Comecei a sentir o cheiro, o cheiro bom da floresta e então me dei conta de que estava lá mesmo. Myiara tinha razão, ele estava em tudo e em todos.
Harmonia da floresta era Curupira, meu coração se encheu de alegria ao perceber a verdade da Natureza, o carinho, o amor pela vida. Eu vi o Curupira e aquela verdade tomou conta do meu coração.
Compostar
Já tinha sentido isto um pouquinho. Foi qdo há alguns anos resolvi montar uma composteira no meu apartamento. Parece estranho, mas é. Reuni três baldes de óleo de cozinhar – com tampa – que consegui em um restaurante e montei a composteira, tem vários vídeos mostrando como fazer no YouTube. O importante é o que a compoteira faz conosco. Nela colocamos todos os resíduos orgânicos da casa, restos de frutas, verduras, folhas, cascas de ovos, pó de café, chá… E também colocamos minhocas e serragem, ou folhas secas, para cobrir o material que vai se decompor. As minhocas se encarregam da mágica, tudo aquilo vira humos que é um adubo excelente para colocarmos nos vasos e plantas de casa ou da rua da nossa casa. O que iria virar lixo, se transforma em fonte de vida. Faz tempo que digo aos amigos que é bom compostar, que é um prazer, mas só agora com este encontro com o Curupira percebi que minha compoteira me dá um pouco desta mesma sensação que tive. Entendi, ela me leva para dentro da Floresta, para perto da mãe Natureza.
Amigos da Flores
Vasco Vasques, filho de um diplomata espanhol que chegou ao Brasil, em Belém do Pará, nos anos 40. Nasceu, no norte do Brasil e no norte ficou toda sua vida, foi o papai do meu amigo Jorge Vasques e mais dois irmãos. Jorge Vasques como o pai tem pelo Amazonas um amor que transborda pelos poros, dá pra ver nos olhos a alegria de falar, mostrar e proteger as coisas lindas da Amazônia. Tive muita sorte de conhecê-lo logo da primeira vez que vim a Manaus. O Amazonas faz isto com a gente, dá vontade de falar, de pertencer. É beleza e vida em abundância para todos os lados.

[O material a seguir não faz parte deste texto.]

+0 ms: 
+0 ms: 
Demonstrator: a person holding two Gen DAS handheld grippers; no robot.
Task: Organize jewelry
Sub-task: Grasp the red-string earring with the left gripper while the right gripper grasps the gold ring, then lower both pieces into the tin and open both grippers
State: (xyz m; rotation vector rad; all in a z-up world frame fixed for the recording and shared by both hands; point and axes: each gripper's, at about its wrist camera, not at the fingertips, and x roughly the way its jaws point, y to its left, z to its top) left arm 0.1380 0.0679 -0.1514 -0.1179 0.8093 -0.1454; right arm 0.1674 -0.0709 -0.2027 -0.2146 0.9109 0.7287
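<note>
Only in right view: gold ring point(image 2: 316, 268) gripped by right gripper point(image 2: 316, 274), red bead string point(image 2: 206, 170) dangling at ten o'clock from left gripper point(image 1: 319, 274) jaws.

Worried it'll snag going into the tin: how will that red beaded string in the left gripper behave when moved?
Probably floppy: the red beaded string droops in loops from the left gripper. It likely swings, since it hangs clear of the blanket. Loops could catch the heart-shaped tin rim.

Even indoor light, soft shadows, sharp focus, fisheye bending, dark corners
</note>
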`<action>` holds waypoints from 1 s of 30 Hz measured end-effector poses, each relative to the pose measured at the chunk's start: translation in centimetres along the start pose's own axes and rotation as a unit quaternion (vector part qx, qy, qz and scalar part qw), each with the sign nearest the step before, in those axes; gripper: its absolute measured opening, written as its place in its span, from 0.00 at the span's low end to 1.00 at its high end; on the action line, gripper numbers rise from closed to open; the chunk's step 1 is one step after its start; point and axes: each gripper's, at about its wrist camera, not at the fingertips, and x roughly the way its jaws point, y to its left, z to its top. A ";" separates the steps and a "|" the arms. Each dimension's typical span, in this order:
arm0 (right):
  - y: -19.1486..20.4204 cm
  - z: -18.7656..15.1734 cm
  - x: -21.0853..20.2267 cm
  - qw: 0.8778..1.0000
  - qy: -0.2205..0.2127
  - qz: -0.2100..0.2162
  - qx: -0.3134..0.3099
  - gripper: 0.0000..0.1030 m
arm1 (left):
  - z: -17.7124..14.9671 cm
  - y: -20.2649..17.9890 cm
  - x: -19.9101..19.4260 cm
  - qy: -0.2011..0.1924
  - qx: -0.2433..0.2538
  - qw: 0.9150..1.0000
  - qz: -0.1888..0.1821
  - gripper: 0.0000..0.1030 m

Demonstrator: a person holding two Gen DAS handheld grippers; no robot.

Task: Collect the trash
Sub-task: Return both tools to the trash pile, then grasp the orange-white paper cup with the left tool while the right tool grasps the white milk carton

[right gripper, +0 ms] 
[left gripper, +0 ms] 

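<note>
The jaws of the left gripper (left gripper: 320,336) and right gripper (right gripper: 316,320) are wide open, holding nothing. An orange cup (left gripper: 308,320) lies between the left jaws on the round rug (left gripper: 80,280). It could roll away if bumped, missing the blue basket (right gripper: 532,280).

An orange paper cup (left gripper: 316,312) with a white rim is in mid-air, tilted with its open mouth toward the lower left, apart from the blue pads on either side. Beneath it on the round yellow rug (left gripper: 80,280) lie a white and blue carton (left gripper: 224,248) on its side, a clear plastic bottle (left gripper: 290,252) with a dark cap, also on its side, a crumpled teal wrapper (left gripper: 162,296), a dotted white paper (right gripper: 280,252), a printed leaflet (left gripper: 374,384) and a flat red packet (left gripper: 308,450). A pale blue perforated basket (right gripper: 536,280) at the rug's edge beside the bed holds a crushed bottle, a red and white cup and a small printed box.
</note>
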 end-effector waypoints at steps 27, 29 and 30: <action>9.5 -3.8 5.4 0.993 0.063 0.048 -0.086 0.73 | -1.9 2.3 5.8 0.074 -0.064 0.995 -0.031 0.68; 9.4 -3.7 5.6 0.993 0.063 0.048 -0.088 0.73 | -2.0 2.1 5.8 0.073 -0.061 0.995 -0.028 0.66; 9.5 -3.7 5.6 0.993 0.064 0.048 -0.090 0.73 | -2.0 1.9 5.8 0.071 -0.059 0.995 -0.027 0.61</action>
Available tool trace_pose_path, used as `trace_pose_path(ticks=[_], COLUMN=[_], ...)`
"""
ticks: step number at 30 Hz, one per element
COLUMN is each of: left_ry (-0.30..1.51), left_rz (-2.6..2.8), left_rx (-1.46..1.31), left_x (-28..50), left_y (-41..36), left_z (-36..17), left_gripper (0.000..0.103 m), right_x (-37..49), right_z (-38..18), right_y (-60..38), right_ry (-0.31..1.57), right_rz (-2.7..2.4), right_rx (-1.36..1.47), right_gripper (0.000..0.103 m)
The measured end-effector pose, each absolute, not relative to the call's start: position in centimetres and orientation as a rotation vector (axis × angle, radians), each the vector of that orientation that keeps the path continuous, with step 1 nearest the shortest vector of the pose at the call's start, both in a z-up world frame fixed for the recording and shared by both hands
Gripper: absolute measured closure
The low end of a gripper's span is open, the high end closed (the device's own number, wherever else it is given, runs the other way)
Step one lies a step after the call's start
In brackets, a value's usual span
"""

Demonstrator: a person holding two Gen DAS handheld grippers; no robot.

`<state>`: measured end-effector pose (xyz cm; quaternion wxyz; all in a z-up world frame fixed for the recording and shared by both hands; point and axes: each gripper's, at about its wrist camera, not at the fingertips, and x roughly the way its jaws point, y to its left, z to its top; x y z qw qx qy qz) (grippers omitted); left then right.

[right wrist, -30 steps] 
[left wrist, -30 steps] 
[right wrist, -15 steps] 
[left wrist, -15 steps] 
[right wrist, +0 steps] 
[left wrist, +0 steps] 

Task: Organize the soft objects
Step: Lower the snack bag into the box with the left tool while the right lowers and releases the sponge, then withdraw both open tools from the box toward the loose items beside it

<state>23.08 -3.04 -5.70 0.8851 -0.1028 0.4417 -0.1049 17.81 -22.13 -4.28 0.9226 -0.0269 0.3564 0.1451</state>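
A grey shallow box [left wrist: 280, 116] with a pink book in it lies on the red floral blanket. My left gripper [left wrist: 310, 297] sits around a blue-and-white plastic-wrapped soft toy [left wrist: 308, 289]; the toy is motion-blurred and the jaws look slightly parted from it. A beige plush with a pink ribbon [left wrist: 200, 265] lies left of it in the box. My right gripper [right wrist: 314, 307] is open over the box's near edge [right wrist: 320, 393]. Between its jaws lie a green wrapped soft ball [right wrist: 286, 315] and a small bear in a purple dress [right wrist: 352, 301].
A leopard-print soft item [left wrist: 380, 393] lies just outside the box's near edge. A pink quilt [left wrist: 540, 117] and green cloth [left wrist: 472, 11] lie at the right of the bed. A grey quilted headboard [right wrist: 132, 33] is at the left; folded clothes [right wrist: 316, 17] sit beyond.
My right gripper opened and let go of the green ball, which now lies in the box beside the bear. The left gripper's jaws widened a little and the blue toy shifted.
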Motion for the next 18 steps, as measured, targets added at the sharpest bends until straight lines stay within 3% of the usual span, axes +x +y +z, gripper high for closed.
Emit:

Por causa do Vasques, além das viagens pela empresa, tive a oportunidade de ir para Manaus duas outras vezes participar da Feira Internacional da Amazônia (FIAM) na época ele trabalhava na Suframa e foi um dos responsáveis pela evento. Na feira eu vi e como jornalista tive a oportunidade de mostrar toda a pujança da indústria manauense, em especial o PIM. Mas agora é diferente, agora vim conhecer o centro do mundo a floresta e seus seres fantásticos.
O sol entrava pelas frestas da cabana que Myiara conseguiu para passarmos a noite, finalmente consegui dormir na rede, é difícil para quem não tem o costume, mas afinal aprendi. Isto é importante porque a rede é o jeito mais fácil de você se acomodar na mata, numa cabana ou em um gaiola. Ainda me lembro da primeira viagem que fiz de Manaus até Parintins em um gaiola enorme, lotado de gente e cargas… todos viajávamos deitados, cada um na sua rede, mas quem diz que preguei os olhos, que nada, dei uns cochilos, durante as 18 horas da viagem, passei a maior parte dela acordado dando voltas da rede. Foi bom porque tirei muitas fotos e vi muita coisa.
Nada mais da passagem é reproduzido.